Which moves me into community! I've been exploring several different local circles of people -- the burners, the queer activists, the poly community, the artists, and the dunno-what-to-call-ems-who-have-been-in-Kyle's-life-a-long-time. And then meeting outliers and trying to loop them in to one or the other. What I would really like is to eventually function as a bridge between these groups. I feel like each of them could really learn from each other, and there's already so much overlap yet not a lot of blending. And I want to delve into each and and wrap vines into their branches. This means I've been spending a LOT of time socializing (at least 2-3 times a week, plus school and lots of time with Kyle), which is new and definitely an adjustment, but one I like.
And then the spiritual shifting -- Kyle and I experienced something pretty awful a few weeks ago, after which we cleansed each other energetically, and since then we've been actively interacting with each others' energies, which has been amazing and really growthful already. I think interacting with Hannah every week has also been spiritually opening, and this week I called Aurilion and we've started reconnecting also, which has been pretty powerful. I think with Aurilion it's been especially potent because Kyle and I have a strong heart connection so I am now really used to connecting that way, and the way that Aurilion and I connect is through heart. Ze said that my heart feels more open, which I do think is true, but I think the difference is mainly just that I am used to connecting that way now. And this week there have been four separate people who have talked about how they want to start meditating, so I'm taking that as a sign that the universe REALLY wants me to start participating in group meditation (I want to start going to the Quaker meetings in Atlanta). One of them is a housemate, so hopefully we'll start carpooling either this week or next.

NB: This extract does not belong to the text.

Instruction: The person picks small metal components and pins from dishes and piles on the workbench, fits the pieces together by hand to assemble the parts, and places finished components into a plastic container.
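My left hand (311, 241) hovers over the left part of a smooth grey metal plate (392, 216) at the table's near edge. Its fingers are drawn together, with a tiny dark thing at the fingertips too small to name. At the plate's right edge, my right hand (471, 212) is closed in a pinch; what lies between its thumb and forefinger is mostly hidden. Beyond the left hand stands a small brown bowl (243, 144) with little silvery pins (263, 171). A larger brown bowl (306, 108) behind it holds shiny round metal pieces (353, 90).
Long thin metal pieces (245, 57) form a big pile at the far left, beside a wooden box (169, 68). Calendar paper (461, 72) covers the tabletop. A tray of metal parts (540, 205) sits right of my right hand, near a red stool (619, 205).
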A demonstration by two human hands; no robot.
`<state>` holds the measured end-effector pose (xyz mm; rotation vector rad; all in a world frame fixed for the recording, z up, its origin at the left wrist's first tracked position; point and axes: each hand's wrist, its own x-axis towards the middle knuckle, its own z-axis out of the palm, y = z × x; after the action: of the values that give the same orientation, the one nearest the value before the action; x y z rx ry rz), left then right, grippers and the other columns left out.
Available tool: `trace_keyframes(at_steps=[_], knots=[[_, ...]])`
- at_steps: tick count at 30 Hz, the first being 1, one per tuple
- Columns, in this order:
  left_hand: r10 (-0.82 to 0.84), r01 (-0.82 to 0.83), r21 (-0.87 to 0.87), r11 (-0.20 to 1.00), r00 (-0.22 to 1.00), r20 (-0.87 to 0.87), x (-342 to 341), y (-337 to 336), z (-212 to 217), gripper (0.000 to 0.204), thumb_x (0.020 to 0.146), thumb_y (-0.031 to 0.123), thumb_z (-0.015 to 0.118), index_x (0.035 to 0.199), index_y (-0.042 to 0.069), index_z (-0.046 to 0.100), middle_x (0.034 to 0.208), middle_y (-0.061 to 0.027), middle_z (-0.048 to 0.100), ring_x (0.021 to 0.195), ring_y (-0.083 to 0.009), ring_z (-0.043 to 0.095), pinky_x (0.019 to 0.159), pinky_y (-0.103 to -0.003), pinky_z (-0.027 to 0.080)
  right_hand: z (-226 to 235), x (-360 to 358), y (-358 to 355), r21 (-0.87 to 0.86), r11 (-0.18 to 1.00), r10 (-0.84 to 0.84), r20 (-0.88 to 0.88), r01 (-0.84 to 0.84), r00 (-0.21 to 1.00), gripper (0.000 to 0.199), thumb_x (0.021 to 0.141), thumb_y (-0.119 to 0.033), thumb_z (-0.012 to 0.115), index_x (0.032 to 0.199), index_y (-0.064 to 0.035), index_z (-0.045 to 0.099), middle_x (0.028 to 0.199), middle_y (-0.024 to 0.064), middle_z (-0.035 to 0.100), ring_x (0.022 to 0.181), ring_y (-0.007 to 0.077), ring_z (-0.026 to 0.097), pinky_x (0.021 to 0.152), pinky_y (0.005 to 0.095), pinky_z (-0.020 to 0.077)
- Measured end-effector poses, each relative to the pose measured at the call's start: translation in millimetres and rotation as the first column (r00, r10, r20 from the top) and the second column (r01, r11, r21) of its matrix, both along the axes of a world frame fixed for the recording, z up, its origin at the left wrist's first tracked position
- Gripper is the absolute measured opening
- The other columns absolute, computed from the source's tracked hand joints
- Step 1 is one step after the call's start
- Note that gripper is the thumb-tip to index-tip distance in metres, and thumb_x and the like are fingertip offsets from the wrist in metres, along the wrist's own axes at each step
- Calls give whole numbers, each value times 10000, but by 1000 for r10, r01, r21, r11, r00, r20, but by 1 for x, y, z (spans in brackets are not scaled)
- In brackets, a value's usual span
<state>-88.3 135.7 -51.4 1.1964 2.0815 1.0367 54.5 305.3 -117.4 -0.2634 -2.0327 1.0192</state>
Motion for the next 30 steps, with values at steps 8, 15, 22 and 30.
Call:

Annnnd with the being really busy, I've realized that if I want anything to happen, I have to schedule it (seriously, including phone conversations). So I'm thinking of setting a weekly time for LJing and at least summarizing the week, because I miss having a record of my life. I don't like that my most productive and growthful periods usually result in a dearth of LJing. I process things with Kyle constantly so I don't feel as much of an urge to write, but I want to be able to remember, so I'm going to use that as my writing-catalyst.